• **What this task involves**:
After finding the line containing "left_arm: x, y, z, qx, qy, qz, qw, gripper" below, please output that line and each following one through the line containing "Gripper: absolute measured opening", exactly as written.

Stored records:
*** Block opens ***
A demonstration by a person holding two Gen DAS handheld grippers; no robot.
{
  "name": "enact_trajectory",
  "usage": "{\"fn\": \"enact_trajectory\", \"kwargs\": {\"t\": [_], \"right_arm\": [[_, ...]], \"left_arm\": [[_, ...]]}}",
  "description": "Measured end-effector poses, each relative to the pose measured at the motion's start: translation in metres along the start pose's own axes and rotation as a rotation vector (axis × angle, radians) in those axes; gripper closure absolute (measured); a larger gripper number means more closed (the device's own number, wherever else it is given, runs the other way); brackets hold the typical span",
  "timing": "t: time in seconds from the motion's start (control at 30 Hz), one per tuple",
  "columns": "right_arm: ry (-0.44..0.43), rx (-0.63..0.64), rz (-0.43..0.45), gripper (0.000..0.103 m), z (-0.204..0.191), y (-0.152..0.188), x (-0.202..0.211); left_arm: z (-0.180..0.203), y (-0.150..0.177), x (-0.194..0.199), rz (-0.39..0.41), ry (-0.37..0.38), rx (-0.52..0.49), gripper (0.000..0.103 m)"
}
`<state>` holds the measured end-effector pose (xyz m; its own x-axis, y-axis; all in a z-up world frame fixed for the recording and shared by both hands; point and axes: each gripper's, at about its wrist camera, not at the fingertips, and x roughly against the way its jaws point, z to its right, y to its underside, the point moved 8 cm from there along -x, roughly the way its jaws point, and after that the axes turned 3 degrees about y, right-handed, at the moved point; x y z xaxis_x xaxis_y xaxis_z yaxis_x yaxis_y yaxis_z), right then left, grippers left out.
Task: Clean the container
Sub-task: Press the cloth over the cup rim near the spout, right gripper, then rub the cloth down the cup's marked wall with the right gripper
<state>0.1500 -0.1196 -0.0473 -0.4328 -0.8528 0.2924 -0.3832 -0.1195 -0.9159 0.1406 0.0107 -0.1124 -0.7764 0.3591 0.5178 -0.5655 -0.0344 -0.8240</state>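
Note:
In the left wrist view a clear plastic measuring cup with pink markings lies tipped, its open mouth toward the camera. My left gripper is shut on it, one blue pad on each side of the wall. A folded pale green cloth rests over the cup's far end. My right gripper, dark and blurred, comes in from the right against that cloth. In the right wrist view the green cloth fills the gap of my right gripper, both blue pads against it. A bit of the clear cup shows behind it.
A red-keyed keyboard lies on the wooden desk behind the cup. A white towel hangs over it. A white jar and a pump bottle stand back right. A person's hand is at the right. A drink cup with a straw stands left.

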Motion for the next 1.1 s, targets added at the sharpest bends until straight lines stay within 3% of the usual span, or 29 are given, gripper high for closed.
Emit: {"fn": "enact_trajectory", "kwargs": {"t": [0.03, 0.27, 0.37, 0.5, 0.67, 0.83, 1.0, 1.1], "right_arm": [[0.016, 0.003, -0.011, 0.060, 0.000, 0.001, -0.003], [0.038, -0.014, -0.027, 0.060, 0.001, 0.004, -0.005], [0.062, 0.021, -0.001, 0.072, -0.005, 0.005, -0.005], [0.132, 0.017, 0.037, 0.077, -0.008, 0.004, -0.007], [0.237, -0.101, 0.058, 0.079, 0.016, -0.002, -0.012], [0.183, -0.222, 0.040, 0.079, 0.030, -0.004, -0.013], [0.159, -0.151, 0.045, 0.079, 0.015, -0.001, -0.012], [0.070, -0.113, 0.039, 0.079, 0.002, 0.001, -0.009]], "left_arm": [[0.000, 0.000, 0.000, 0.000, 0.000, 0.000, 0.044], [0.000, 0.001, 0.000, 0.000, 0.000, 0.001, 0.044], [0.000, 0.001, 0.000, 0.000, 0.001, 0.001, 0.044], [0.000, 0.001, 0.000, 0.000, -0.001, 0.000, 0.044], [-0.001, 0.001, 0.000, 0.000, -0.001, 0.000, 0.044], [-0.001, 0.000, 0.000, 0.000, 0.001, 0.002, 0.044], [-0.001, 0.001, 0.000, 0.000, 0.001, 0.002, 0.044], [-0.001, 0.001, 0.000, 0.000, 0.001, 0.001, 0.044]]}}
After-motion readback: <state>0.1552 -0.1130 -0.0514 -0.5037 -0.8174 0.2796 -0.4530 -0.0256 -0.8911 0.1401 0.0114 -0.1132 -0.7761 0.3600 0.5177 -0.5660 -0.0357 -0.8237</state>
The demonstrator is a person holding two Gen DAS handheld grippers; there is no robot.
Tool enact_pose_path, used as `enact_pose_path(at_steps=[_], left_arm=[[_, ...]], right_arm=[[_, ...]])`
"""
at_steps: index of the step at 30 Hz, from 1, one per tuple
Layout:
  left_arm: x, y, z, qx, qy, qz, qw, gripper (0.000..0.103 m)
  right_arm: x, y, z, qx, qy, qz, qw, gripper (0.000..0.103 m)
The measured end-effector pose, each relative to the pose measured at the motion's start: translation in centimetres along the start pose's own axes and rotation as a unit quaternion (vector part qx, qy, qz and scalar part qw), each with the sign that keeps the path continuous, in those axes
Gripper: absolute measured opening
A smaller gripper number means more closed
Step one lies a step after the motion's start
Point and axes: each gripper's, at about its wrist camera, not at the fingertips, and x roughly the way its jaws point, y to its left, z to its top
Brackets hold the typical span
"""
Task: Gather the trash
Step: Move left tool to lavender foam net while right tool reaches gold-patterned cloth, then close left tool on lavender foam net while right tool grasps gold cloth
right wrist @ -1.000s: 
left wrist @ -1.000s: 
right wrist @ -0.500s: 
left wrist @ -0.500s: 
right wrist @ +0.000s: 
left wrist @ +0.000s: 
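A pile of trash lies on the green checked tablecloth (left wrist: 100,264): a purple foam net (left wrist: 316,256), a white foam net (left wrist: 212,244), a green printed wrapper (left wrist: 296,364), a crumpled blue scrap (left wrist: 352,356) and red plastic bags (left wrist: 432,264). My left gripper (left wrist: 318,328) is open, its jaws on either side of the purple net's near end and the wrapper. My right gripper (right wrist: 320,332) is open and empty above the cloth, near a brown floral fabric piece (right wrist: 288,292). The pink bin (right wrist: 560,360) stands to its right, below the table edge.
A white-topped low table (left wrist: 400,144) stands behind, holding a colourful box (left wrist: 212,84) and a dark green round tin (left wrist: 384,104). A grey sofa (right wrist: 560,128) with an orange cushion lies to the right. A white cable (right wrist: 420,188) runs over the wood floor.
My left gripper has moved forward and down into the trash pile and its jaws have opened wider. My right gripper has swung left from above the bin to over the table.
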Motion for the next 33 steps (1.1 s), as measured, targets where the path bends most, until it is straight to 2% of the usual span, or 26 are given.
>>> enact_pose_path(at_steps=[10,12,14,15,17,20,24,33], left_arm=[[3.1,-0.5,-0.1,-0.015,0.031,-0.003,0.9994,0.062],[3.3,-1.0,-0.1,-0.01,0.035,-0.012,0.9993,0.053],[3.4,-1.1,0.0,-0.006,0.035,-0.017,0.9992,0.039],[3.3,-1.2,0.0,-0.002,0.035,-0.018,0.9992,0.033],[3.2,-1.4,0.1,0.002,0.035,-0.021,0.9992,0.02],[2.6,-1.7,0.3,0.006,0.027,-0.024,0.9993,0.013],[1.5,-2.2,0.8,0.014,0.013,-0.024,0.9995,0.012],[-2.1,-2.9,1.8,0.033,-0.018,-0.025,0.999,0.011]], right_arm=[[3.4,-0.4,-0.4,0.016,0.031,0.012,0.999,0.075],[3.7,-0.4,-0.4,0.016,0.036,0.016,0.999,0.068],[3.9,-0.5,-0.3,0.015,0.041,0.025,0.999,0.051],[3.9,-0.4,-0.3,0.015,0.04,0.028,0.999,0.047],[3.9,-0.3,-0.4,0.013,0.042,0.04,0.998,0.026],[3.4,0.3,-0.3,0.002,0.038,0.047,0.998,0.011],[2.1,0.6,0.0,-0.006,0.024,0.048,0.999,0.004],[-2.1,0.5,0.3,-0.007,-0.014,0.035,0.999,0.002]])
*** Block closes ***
• **Expected answer**:
  left_arm: x, y, z, qx, qy, qz, qw, gripper (0.000..0.103 m)
  right_arm: x, y, z, qx, qy, qz, qw, gripper (0.000..0.103 m)
The measured end-effector pose, each relative to the pose measured at the motion's start: translation in centimetres along the start pose's own axes and rotation as a unit quaternion (vector part qx, qy, qz and scalar part qw), each with the sign that keeps the path continuous, in those axes
Gripper: absolute measured opening

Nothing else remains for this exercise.